Avoid flash. “Whenever possible, use available light,” Mr. Anderson continues. “Camera flash usually looks horrible, and even most point-and-shoot cameras today are sensitive enough to handle low-light situations.”
Mix people and action. Although close-ups of the people a charity serves allow its supporters to “look into the eyes of that beneficiary and really connect,” says Ms. Simmons, of Catholic Relief Services, it’s important to support those close-ups with photos that show the charity’s mission at work. This combination, she says, “gives a whole range of images to work within any context —Web, direct mail, brochures.”
Protect clients’ privacy. A signed photo release not only protects a charity and its photographer from legal liability, but also gives the organizations’ clients a measure of control over the use of their images. This is an especially important concern for nonprofits that serve vulnerable individuals, such as medical patients, poor or homeless people, or children.
“We work with public schools, and as a general rule we are careful not to use children’s faces full on, to be sure we are protecting them,” says Kathy Beachler, interim executive director of Arts Every Day, a nonprofit in Baltimore that puts artists into city classrooms to offer arts education. The charity works under the blanket photo release the city requires from public-school students each year, but Ms. Beachler notes that simple, standard photo-release forms are widely available online.
When it comes to navigating privacy concerns at health charities, says St. Jude’s Ms. Royer, “informed consent is essential. We have a very deep process for how we consent”—i.e., make sure the patient’s family fully understands and agrees to how the young person’s likeness will be used. This is important because, Ms. Royer says, “We do not stage photographs. So if they’re an inpatient in their hospital bed or an outpatient visiting doctors, we are documenting and capturing that moment. In simply portraying what happens here in an authentic way, we are able to approach our patients with dignity and with respect, and not violating any type of ethical boundary of displaying your patients.”

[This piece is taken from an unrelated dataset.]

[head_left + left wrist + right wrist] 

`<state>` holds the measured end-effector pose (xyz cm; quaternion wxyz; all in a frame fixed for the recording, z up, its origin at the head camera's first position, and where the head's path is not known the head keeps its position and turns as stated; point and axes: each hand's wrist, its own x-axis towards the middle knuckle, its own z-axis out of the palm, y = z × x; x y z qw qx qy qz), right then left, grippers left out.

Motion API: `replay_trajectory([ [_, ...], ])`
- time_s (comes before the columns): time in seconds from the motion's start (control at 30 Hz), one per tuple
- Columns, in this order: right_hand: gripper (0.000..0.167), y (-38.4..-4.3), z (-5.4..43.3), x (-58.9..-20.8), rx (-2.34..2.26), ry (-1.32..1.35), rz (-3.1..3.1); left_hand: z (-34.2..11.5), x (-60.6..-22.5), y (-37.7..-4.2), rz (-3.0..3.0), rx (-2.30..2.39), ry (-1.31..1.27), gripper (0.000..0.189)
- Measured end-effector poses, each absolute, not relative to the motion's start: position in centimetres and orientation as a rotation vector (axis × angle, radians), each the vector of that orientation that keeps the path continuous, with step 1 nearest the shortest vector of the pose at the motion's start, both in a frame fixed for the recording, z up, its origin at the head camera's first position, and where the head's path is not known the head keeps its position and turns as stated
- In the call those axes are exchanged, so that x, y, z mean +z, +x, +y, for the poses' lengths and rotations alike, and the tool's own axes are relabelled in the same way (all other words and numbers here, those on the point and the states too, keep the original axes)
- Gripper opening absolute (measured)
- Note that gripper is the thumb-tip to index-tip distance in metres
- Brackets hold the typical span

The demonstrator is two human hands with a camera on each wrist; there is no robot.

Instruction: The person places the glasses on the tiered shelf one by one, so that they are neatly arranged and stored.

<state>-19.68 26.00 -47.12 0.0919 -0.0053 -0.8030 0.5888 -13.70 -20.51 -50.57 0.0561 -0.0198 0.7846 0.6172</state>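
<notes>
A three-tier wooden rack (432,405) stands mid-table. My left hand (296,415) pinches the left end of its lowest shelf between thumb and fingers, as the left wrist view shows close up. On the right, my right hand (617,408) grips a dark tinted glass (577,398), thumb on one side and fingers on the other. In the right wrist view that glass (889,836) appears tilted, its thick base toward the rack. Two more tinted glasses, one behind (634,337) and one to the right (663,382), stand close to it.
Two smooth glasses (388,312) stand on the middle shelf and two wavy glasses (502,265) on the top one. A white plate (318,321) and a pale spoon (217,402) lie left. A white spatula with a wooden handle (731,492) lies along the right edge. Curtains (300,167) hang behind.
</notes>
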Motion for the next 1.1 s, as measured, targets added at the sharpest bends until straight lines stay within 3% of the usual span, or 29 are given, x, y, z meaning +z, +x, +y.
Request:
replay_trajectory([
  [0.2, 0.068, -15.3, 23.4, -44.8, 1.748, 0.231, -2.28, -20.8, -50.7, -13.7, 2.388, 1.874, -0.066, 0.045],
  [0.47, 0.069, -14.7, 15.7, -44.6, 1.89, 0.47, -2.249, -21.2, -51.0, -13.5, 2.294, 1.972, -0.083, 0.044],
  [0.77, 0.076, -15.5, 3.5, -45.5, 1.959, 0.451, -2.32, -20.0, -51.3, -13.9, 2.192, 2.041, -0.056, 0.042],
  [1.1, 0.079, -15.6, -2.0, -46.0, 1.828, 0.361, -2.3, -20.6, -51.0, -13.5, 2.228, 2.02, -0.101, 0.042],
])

Ms. Royer says that St. Jude has no set rules for what can or cannot appear in a photo, but that the patient’s needs always come first.

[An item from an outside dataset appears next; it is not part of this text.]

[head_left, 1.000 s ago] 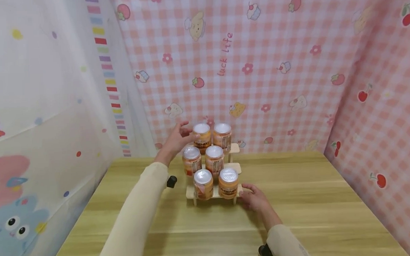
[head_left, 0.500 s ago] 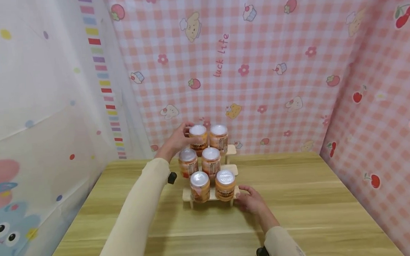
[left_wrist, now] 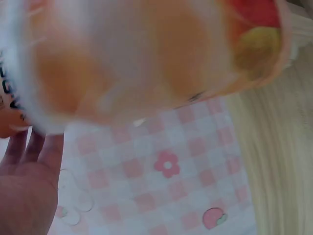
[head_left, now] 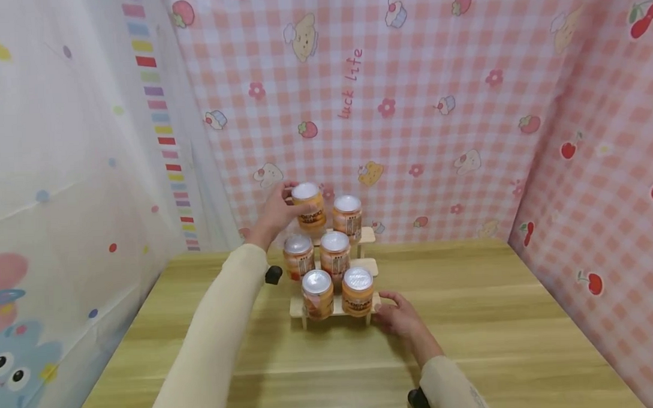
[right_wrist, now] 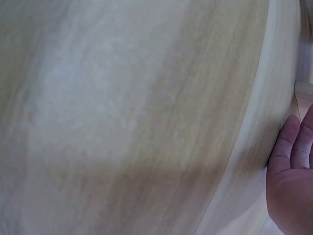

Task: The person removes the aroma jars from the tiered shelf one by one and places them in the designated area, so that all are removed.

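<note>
My left hand [head_left: 279, 213] grips an orange can with a silver lid [head_left: 309, 209] at the top left of a three-step wooden rack [head_left: 369, 267]. This can is tilted slightly and raised off the top step. In the left wrist view, fingers [left_wrist: 36, 152] touch the held can [left_wrist: 10, 105], while another can [left_wrist: 146, 58] fills the near part, blurred. My right hand [head_left: 403, 320] touches the right end of the bottom step; its fingers [right_wrist: 288, 139] look nearly straight in the right wrist view. How its thumb meets the rack is hidden there.
Similar cans stand on the rack: one at the top right [head_left: 347, 218], two on the middle step [head_left: 335, 256], two on the bottom step [head_left: 358, 293]. The rack stands on a wood-grain table [head_left: 471, 319], before a pink checked cloth [head_left: 410, 135].
My left hand has closed around the top left can and raised it up and slightly left, off its step. The right hand stays at the rack's end. The head view has shifted a little.
</note>
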Demonstrator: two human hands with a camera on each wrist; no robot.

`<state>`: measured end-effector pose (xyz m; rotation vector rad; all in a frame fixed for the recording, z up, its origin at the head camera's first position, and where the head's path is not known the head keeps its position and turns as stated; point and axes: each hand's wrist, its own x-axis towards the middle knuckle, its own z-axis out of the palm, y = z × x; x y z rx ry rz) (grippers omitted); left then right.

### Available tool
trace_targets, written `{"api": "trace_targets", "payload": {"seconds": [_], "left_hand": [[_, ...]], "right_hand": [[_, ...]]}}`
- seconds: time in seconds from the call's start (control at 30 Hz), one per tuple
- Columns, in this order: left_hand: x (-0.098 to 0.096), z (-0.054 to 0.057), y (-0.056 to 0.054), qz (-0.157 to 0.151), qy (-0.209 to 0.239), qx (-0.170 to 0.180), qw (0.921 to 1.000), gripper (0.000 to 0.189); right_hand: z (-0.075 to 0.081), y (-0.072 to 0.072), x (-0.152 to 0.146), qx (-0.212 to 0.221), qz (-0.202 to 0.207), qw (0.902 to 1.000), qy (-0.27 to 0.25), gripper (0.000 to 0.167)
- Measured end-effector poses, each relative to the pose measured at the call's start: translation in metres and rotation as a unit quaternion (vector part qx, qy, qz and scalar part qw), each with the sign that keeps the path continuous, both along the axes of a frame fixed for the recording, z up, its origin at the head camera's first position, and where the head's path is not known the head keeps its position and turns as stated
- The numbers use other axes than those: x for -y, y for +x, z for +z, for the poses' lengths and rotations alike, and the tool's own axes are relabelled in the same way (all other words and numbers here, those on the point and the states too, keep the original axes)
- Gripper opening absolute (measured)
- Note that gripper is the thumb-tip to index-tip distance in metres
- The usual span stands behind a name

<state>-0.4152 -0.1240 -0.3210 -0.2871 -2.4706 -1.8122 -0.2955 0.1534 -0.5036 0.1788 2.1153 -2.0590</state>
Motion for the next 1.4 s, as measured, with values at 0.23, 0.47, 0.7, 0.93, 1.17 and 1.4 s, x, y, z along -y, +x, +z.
{"api": "trace_targets", "payload": {"seconds": [0.23,0.47,0.7,0.93,1.17,1.4], "left_hand": [[0.02,0.024,0.01,0.022,0.044,-0.029,0.9984,0.072],[0.052,0.028,0.037,0.03,0.039,-0.032,0.9983,0.073],[0.086,0.02,0.077,0.025,0.022,-0.023,0.9992,0.072],[0.109,-0.015,0.126,0.015,0.005,-0.013,0.9998,0.071],[0.109,-0.071,0.165,0.02,0.016,0.002,0.9997,0.067],[0.085,-0.121,0.19,0.016,0.037,0.034,0.9986,0.068]], "right_hand": [[0.003,-0.003,0.0,0.0,0.01,0.9999,-0.011,0.044],[0.003,0.0,-0.001,0.008,0.011,0.9998,-0.012,0.043],[0.003,0.001,-0.002,0.009,0.014,0.9999,0.002,0.043],[0.002,-0.001,0.0,0.013,0.01,0.9999,-0.004,0.043],[0.001,-0.002,0.003,0.012,0.011,0.9999,-0.001,0.043],[0.004,0.002,0.0,0.005,0.017,0.9998,0.01,0.041]]}}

“We work with the physicians and the family’s social worker to make sure that this is truly the right time for them to be participating in a photo shoot or sharing their story with us,” she says.

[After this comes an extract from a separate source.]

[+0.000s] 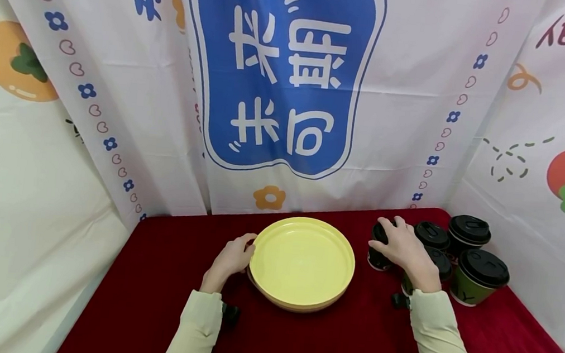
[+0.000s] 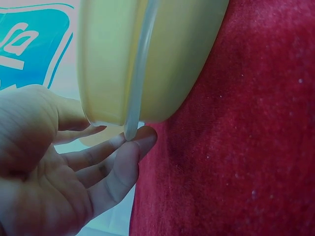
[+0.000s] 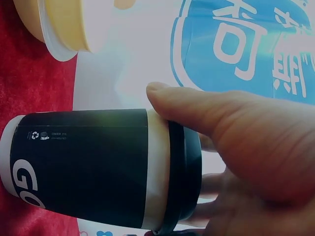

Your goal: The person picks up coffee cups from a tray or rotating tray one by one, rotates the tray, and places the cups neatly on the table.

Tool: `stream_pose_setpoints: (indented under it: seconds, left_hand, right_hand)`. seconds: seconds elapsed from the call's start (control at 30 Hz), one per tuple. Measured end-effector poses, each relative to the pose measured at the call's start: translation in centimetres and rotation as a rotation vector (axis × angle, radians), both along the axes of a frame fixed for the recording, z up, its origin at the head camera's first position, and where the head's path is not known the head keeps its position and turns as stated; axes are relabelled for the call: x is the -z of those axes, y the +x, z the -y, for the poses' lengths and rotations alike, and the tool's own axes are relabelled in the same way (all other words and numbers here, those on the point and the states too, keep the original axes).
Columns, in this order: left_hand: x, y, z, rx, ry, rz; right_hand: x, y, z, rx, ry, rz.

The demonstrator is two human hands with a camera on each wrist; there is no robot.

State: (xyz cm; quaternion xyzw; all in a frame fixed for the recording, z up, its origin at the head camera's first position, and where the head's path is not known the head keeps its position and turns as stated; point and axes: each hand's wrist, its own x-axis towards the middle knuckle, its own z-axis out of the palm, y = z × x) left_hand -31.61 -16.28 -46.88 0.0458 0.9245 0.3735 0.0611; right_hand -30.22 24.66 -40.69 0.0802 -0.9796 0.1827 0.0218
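Note:
A yellow round container with a flat, rimmed top lies on the red cloth. My left hand is at its left edge. In the left wrist view, curled fingers and thumb hold the container's protruding pale rim. To the right, my right hand reaches over a black paper coffee cup with a black lid. It grips the cup around the top, thumb across the lid's edge; some fingers are hidden behind the lid. The cup is upright beside other lidded cups.
Several black-lidded paper cups stand close together at the right, including a green cup nearest the right edge. A red cloth covers the table. Printed white curtains hang behind it and on both sides.

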Motion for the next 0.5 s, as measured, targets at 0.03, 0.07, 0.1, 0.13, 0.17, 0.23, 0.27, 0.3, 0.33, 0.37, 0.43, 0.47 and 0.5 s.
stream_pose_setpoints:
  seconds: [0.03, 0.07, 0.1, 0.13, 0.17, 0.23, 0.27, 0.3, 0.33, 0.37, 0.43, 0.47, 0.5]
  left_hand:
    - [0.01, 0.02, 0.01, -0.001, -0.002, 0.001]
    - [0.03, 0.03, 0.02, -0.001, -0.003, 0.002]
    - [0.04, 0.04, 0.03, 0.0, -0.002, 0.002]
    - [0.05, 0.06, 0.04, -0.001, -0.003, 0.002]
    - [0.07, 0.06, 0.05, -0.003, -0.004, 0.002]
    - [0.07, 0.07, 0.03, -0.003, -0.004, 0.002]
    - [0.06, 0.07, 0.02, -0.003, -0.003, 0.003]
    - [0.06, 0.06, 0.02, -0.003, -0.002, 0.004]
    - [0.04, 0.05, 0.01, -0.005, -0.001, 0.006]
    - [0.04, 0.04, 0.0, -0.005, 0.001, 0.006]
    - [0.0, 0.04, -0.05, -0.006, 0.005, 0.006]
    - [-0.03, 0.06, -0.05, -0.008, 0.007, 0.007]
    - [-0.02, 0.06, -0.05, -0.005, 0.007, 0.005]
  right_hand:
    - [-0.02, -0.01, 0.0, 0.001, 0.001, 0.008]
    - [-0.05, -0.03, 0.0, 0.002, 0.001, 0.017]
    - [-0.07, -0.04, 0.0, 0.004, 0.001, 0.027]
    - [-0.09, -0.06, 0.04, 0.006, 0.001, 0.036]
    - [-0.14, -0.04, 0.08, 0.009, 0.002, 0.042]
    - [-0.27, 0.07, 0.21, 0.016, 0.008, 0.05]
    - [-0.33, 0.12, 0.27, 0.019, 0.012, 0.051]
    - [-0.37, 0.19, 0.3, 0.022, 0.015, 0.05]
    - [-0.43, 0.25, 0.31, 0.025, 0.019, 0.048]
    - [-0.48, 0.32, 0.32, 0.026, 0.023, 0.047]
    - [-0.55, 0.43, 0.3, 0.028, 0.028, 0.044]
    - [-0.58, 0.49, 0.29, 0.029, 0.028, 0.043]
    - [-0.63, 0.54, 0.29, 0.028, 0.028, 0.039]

Indeed, she says, it is often the families that approach the charity to offer their participation.
“They see the promotion that St. Jude does and they know the importance of fund raising as backbone of continuing our livesaving mission, and they say to us, ‘How can we get involved?’” Ms. Royer says. “So when the time arises, we contact that family and say, ‘We would like to photograph you with your doctor, is that something that is acceptable to you?’”
Show goals the charity has achieved. Although the aspiring homeowners served by Habitat for Humanity International don’t have much money and have often led difficult lives, the charity is leery of exploiting their struggle, says Bob Longino, creative director for the charity based in Americus, Ga.
“Instead, we rely on end-result photos,” he says. “You do need to set the stage: so you might have a photo of a poverty situation where there is trash and raw sewage and kids are having to play in that environment. But then you get to show the new row of Habitat houses and now the kids are playing in this transformed setting. You see the joy in their faces. That’s real.
“What you are able to say to people is, look what you are able to do with your donation,” he says. “You are able to give this kid a better chance, a better life and community and hope—that is what we shoot for.”